Could you retype exactly the lines below between the one holding "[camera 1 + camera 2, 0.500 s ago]" and the one holding "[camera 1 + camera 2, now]", inclusive, leaving out any pictures?
::::::::::
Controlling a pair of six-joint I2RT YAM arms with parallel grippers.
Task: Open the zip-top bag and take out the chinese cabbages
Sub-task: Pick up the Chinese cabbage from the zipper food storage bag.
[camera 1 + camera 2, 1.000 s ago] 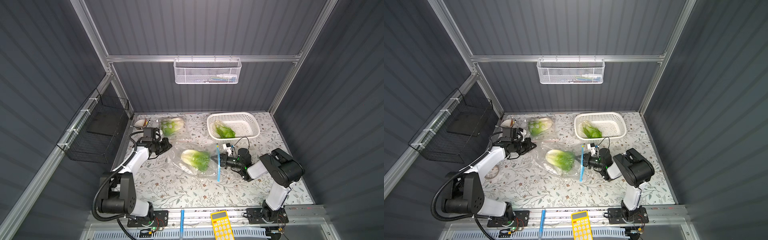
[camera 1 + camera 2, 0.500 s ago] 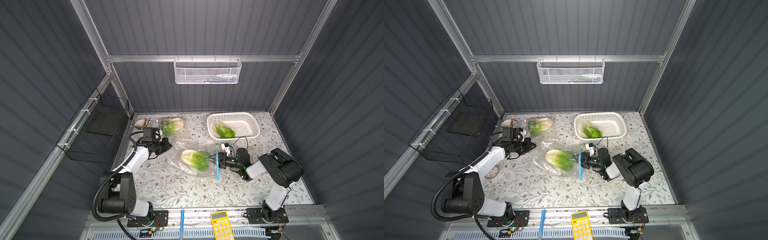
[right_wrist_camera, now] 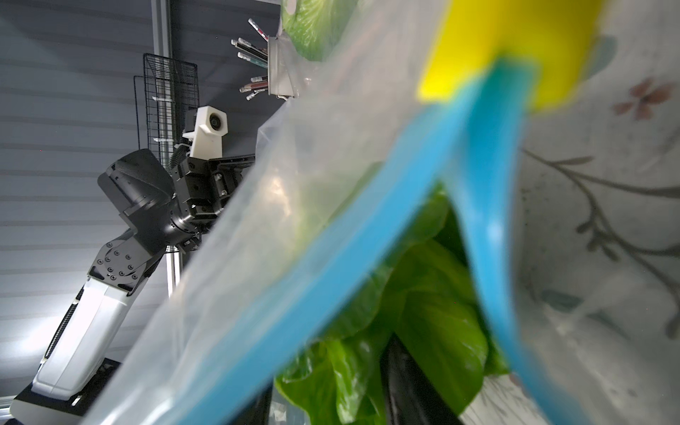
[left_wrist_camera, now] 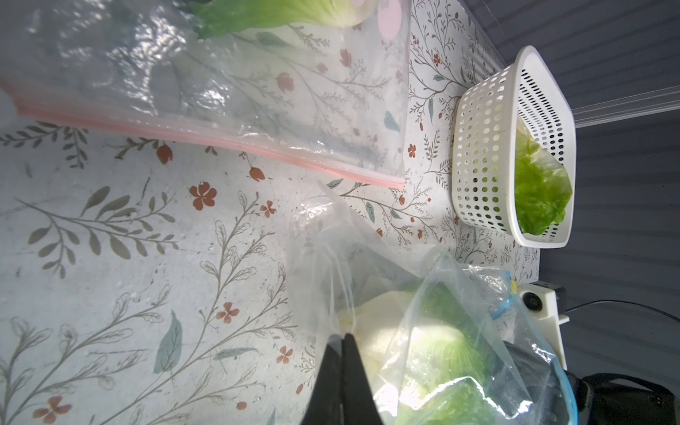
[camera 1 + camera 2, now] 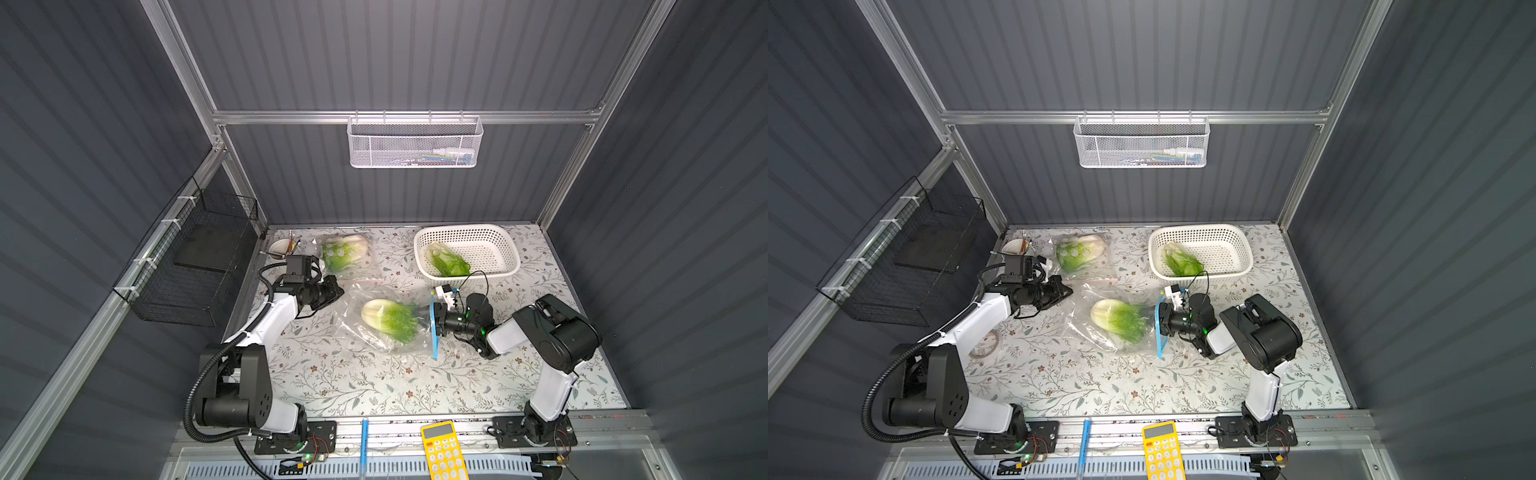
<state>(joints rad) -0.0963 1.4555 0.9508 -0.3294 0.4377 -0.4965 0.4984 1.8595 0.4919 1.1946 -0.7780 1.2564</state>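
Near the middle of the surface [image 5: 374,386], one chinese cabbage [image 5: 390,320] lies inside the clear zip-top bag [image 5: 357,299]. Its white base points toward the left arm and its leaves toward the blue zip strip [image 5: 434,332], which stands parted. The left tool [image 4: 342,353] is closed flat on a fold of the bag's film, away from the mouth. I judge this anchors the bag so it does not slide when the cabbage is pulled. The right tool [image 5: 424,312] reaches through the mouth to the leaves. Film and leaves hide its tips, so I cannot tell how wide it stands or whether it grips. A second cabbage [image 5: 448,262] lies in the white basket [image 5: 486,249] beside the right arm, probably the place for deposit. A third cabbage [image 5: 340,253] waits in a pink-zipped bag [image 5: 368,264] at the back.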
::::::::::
### Completed task:
[camera 1 + camera 2, 0.500 s ago] 
[right_wrist_camera, now] 
[left_wrist_camera, now] 
[camera 1 + camera 2, now] 

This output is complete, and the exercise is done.